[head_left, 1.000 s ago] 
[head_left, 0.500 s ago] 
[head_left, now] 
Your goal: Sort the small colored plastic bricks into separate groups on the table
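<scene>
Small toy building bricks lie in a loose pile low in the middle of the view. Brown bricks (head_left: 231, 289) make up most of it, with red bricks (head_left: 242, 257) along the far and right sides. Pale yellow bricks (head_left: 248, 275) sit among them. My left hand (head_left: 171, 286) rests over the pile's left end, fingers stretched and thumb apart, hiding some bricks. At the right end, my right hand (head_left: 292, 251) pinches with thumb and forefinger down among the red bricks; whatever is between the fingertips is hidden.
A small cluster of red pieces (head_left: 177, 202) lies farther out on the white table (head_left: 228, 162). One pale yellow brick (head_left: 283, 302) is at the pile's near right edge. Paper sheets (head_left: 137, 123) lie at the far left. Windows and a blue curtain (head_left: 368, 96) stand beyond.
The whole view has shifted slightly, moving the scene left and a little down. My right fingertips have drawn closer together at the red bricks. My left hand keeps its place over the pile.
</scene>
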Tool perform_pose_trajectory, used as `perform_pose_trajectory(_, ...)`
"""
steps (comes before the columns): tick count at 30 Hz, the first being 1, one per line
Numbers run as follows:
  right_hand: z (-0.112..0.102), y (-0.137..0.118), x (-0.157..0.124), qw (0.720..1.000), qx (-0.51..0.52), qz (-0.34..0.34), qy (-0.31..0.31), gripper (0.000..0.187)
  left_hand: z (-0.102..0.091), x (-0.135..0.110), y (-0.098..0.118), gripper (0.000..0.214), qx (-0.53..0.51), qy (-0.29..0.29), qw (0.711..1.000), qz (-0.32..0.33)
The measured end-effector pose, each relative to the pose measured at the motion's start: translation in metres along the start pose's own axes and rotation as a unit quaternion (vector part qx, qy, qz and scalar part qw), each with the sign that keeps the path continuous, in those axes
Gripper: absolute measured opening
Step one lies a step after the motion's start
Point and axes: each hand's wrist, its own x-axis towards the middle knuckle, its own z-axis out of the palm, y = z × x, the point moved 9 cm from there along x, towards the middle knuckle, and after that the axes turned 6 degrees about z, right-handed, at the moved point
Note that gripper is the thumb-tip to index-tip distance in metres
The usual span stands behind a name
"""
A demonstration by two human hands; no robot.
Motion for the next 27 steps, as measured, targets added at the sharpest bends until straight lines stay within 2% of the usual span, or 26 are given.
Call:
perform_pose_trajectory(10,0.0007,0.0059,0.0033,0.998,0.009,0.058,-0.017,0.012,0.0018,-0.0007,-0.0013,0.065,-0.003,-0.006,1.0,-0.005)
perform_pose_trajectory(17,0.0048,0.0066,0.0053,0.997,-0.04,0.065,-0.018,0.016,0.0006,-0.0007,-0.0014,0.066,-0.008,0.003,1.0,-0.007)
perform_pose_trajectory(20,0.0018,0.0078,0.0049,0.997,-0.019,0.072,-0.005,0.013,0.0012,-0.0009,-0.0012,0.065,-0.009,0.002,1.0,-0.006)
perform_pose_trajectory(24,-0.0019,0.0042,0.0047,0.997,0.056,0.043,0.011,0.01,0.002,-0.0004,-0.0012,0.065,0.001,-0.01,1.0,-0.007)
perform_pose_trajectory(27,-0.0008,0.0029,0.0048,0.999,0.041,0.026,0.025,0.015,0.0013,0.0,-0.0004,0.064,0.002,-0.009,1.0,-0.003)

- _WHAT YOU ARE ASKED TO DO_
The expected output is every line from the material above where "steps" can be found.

- _EXPECTED ANSWER_
steps (comes before the columns): tick count at 30 Hz, the first being 1, one per line
Motion for the next 27 steps, as measured, targets added at the sharpest bends until straight lines stay within 2% of the usual span, or 26 are given.

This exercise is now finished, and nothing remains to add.